## [AIM OF THE TASK]
Give the number of lines in the listing that contain "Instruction", with no other words.

──────────────────────────────

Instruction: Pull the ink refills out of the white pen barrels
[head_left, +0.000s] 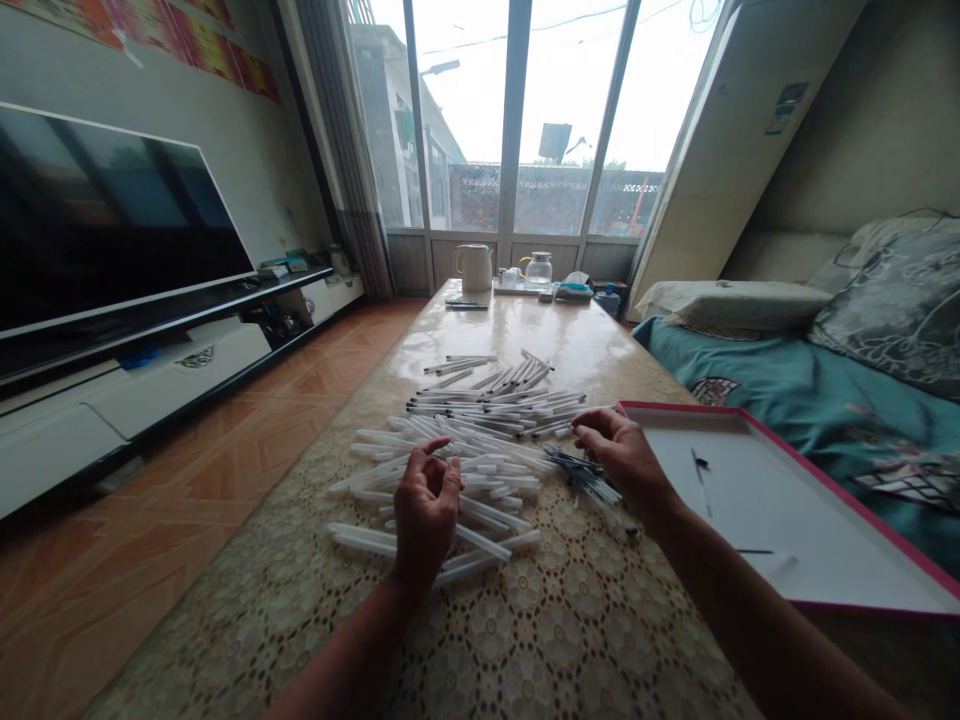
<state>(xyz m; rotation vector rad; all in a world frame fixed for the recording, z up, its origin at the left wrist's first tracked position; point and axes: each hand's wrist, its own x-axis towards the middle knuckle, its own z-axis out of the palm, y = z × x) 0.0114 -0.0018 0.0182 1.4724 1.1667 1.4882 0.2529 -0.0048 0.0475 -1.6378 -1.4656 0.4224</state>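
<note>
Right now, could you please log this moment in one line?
left hand: above white tubes | right hand: near dark refills | pink-edged tray: right of tubes

Left hand (pixel 426 510) and right hand (pixel 626 458), we log both as bare, human, five-digit type. Left forearm (pixel 360 640) and right forearm (pixel 757 600): bare as well, up to where the frame cuts them. We note smooth, plain outlines, narrow near the hands and thicker toward the frame edge. Nails too small and dim for us to tell.
</note>
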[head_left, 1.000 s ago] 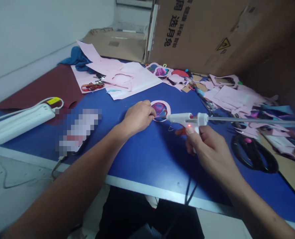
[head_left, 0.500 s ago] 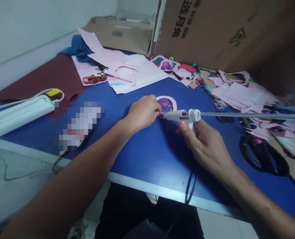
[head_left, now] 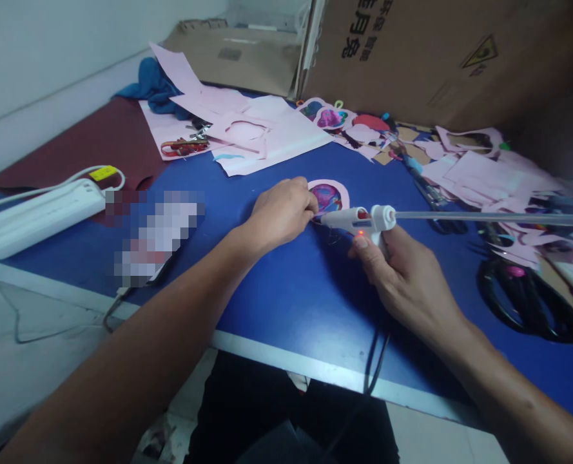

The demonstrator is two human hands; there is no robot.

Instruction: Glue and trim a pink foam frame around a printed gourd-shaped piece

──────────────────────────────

## [OUTPUT OF THE TASK]
2